* Work instruction: A word-for-word restatement of the full listing is required.

* Input data:
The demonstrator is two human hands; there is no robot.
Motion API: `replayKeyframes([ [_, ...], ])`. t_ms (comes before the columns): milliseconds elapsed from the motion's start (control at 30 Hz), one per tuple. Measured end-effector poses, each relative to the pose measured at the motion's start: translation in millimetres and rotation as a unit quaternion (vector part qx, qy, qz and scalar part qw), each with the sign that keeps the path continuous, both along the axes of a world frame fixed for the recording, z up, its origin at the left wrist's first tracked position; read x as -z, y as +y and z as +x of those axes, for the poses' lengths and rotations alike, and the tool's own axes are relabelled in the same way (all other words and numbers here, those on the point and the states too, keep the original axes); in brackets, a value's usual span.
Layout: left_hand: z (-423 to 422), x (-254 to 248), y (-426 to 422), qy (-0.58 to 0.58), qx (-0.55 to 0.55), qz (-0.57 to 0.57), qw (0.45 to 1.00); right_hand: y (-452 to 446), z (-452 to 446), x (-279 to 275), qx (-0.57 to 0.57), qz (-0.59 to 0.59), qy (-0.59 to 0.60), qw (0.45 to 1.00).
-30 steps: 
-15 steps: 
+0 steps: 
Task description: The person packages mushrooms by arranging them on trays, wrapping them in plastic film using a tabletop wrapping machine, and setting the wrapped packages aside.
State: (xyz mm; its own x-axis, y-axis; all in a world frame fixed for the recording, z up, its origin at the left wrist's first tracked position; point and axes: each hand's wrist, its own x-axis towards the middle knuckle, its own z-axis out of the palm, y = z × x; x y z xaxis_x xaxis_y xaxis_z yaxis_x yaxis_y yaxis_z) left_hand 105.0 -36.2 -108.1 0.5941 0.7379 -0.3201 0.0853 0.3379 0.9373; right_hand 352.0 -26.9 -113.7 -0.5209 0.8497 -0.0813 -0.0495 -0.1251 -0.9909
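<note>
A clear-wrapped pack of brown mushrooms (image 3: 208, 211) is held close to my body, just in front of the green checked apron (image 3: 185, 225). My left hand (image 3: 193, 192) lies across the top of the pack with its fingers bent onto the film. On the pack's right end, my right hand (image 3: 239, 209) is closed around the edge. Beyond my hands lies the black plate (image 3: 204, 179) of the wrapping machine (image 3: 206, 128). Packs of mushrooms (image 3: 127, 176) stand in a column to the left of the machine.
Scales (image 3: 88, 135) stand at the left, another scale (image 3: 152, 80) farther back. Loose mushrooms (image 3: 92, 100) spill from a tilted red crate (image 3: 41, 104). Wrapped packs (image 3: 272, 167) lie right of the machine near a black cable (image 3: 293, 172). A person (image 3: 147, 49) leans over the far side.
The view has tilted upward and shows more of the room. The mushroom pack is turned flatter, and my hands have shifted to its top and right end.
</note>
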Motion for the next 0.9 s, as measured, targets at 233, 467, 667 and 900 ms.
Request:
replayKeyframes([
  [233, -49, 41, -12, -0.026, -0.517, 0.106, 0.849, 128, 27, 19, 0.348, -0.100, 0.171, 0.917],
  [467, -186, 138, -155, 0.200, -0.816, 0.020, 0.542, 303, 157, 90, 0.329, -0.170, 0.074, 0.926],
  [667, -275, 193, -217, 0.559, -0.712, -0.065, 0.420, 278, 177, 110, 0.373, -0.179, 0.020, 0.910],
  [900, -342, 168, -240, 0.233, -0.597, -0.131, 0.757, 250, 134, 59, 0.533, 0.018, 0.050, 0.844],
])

* Answer space:
The demonstrator is two human hands; there is no robot.
Motion API: `replayKeyframes([ [_, ...], ])`. t_ms (comes before the columns): milliseconds elapsed from the motion's start (control at 30 Hz), one per tuple. Measured end-effector poses, each relative to the pose measured at the motion's start: translation in millimetres and rotation as a unit quaternion (vector part qx, qy, qz and scalar part qw), each with the sign that keeps the path continuous, both along the axes of a world frame fixed for the recording, z up, its origin at the left wrist's first tracked position; read x as -z, y as +y and z as +x of those axes, for the poses' lengths and rotations alike, and the tool's own axes are relabelled in the same way (all other words and numbers here, those on the point and the states too, keep the original axes); in brackets, a value's usual span.
Layout: left_hand: z (-423 to 422), x (-254 to 248), y (-426 to 422), qy (-0.58 to 0.58), qx (-0.55 to 0.55), qz (-0.57 to 0.57), qw (0.45 to 1.00); right_hand: y (-452 to 446), z (-452 to 446), x (-279 to 275), qx (-0.57 to 0.57), qz (-0.59 to 0.59), qy (-0.59 to 0.60), qw (0.45 to 1.00).
-30 steps: 
-15 steps: 
+0 steps: 
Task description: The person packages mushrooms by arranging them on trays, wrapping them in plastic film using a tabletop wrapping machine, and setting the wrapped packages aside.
State: (xyz mm; its own x-axis, y-axis; all in a world frame fixed for the recording, z up, its origin at the left wrist's first tracked position; point and axes: each hand's wrist, its own x-axis towards the middle knuckle, its own z-axis out of the palm, y = z × x; x y z xaxis_x xaxis_y xaxis_z yaxis_x yaxis_y yaxis_z) left_hand 105.0 -36.2 -108.1 0.5941 0.7379 -0.3201 0.0853 0.3379 0.9373; right_hand 352.0 -26.9 -113.7 -0.5209 0.8497 -0.0813 -0.0495 -0.1251 -0.9909
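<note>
A clear-wrapped pack of brown mushrooms (image 3: 208, 211) is held close to my body, just in front of the green checked apron (image 3: 185, 225). My left hand (image 3: 193, 192) lies across the top of the pack with its fingers bent onto the film. On the pack's right end, my right hand (image 3: 239, 209) is closed around the edge. Beyond my hands lies the black plate (image 3: 204, 179) of the wrapping machine (image 3: 206, 128). Packs of mushrooms (image 3: 127, 176) stand in a column to the left of the machine.
Scales (image 3: 88, 135) stand at the left, another scale (image 3: 152, 80) farther back. Loose mushrooms (image 3: 92, 100) spill from a tilted red crate (image 3: 41, 104). Wrapped packs (image 3: 272, 167) lie right of the machine near a black cable (image 3: 293, 172). A person (image 3: 147, 49) leans over the far side.
The view has tilted upward and shows more of the room. The mushroom pack is turned flatter, and my hands have shifted to its top and right end.
</note>
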Motion for the next 0.9 s, as measured, targets at 233, 467, 667 and 900 ms.
Request:
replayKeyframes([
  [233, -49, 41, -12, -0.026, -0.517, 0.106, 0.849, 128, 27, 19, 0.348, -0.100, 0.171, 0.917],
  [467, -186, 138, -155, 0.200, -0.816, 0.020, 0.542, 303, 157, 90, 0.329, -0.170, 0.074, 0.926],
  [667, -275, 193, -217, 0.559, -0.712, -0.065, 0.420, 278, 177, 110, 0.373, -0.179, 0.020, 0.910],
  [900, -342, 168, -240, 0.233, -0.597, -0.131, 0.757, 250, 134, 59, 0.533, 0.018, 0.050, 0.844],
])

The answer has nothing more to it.